Segundo o festival, Marco Bellocchio, de 81 anos, marcará presença na cerimónia de abertura, a 06 de julho, estreará o filme "Marx pode esperar" (em tradução livre) e estará na cerimónia de encerramento, a 17 daquele mês, para receber a Palma de Ouro de honra, em reconhecimento pela "obra singular, cuja força e liberdade marcaram o cinema contemporâneo".
Sobre o filme "Marx pode esperar", o festival descreve-o como uma obra "pessoal e dolorosa", com a qual o cineasta tenta compreender o suicídio do irmão gémeo, aos 29 anos, "tragédia familiar da qual nunca verdadeiramente recuperou".
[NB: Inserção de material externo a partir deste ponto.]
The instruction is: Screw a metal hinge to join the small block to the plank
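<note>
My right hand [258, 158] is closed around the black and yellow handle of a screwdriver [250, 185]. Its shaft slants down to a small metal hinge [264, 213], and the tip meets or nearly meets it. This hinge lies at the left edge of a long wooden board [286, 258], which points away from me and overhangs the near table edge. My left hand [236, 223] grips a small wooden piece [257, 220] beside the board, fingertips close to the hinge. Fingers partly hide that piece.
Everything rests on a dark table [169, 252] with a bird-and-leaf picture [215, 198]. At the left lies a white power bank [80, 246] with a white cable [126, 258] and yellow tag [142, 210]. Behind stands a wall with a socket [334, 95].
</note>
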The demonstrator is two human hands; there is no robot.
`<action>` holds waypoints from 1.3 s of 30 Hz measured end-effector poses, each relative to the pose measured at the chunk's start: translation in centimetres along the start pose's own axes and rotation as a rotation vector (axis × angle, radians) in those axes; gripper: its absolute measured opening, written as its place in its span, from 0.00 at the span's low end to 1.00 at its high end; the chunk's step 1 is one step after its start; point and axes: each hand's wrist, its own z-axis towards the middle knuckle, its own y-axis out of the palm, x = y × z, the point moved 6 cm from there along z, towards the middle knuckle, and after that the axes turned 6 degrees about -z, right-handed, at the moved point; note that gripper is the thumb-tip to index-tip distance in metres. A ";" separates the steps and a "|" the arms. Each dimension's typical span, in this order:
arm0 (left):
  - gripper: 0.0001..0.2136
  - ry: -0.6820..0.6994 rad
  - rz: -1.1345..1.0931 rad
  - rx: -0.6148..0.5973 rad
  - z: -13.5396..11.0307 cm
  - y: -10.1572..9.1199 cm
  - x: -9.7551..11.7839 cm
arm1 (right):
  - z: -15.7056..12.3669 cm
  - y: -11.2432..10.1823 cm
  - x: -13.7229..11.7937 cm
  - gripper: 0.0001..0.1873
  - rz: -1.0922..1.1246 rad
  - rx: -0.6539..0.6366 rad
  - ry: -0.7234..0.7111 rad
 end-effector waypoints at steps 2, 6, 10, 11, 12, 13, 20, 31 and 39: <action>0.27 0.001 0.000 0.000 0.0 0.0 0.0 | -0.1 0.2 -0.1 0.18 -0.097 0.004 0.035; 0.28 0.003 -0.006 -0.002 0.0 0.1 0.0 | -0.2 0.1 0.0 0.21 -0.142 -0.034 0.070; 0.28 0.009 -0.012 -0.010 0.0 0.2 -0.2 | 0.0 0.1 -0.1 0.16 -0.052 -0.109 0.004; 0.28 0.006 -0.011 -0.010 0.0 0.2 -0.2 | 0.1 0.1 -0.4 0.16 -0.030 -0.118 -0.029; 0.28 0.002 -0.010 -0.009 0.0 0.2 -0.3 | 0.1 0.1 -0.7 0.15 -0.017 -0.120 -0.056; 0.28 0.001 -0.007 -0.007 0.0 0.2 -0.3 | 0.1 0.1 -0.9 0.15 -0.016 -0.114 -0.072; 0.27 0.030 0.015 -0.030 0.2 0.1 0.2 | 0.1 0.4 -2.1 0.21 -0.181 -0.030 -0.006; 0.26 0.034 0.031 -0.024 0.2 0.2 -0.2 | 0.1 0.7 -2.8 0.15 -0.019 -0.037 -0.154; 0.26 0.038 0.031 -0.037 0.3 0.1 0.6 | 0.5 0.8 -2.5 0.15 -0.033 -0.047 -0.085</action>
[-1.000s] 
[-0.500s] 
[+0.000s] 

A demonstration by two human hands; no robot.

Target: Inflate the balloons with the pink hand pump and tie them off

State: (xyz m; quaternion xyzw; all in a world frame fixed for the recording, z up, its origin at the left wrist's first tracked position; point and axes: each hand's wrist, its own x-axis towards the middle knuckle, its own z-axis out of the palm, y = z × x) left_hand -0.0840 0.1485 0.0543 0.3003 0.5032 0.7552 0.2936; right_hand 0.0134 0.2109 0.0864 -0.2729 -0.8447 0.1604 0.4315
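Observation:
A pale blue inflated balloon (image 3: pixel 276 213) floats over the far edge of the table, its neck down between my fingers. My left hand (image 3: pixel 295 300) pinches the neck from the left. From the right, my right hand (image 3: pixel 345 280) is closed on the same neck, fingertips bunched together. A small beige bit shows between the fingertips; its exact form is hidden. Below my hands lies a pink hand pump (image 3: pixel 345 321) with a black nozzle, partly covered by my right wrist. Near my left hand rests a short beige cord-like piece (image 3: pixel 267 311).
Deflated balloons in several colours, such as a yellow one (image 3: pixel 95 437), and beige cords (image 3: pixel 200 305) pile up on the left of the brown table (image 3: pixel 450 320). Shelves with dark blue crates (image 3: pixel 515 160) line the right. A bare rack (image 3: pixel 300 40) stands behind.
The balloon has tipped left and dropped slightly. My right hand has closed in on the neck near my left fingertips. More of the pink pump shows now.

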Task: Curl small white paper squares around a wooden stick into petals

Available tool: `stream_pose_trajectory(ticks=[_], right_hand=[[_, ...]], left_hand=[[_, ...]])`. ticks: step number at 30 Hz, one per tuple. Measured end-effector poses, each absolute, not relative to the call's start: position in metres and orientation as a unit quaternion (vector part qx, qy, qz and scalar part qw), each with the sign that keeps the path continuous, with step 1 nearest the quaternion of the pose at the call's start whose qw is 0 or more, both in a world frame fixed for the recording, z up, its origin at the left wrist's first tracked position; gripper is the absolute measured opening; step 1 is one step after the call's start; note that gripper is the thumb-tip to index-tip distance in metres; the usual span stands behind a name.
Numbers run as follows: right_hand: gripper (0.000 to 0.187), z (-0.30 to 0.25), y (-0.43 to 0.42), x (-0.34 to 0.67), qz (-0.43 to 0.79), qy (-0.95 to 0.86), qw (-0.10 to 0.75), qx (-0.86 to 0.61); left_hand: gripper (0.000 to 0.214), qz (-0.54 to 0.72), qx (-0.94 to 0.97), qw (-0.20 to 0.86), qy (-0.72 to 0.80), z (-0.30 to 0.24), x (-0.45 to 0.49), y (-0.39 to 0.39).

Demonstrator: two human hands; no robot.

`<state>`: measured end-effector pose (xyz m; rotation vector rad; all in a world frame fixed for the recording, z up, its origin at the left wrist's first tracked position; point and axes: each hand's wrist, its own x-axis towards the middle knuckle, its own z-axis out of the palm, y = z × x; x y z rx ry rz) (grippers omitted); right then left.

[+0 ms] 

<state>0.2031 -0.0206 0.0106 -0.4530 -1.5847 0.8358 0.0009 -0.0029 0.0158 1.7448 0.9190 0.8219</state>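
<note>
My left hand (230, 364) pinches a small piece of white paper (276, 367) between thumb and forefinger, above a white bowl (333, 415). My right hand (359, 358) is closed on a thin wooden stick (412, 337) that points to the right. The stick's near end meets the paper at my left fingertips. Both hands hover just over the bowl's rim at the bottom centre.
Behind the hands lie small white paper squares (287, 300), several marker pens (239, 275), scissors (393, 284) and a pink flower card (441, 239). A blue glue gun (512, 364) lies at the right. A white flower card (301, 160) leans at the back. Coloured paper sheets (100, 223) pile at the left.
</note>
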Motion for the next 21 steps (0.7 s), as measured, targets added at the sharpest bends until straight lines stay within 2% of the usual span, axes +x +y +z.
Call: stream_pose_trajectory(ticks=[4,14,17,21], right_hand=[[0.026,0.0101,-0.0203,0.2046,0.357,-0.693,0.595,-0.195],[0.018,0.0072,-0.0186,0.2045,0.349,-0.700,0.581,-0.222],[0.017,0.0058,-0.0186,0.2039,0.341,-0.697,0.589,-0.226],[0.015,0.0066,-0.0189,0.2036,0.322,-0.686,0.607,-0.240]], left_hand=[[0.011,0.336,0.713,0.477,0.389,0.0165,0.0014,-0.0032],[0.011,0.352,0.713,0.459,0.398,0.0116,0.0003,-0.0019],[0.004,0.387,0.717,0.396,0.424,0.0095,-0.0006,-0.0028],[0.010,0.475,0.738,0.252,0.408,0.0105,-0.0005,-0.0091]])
Marco Bellocchio, cuja carreira no cinema remonta aos anos 1960, é autor de filmes como "Henrique IV" (1984), "A condenação" (1991), "Bom dia, noite" (2003), "Vencer" (2009), "Bela adormecida" (2012) e "O Traidor" (2019).
Além de Marco Bellocchio, também a atriz e realizadora norte-americana Jodie Foster receberá um prémio de carreira, anteriormente anunciado.
O 74.º Festival de Cinema de Cannes decorrerá de 06 a 17 de julho, reprogramado para o verão por causa da pandemia da covid-19, e abrirá com "Annette", filme de Leos Carax, com Adam Driver e Marion Cottilard.
A seleção oficial, cujo júri será presidido pelo realizador Spike Lee, contará com filmes como "Benedetta", de Paul Verhoeven, "Ha`Berech (Ahed`s knee)", de Nadav Lapid, "Thr French Dispatch", de Wes Anderson, "Tre Piani", de Nanni Moretti, e "A hero", de Asghar Farhadi.
Na competição de curtas-metragens está o filme "Noite turva", primeira obra do realizador português Diogo Salgado, que em 2020 venceu o prémio de Melhor Filme da Competição Nacional do festival Curtas de Vila de Conde.
Na Quinzena dos Realizadores, um dos programas paralelos do festival, estará, em estreia, o filme "Diários de Otsoga", de Maureen Fazendeiro e Miguel Gomes.
O filme foi rodado em 2020 já em plena pandemia, com os atores Crista Alfaiate, Carloto Cotta e João Nunes Monteiro, e o argumento é assinado por Mariana Ricardo e também por Maureen Fazendeiro e Miguel Gomes, que coassinam pela primeira vez uma produção.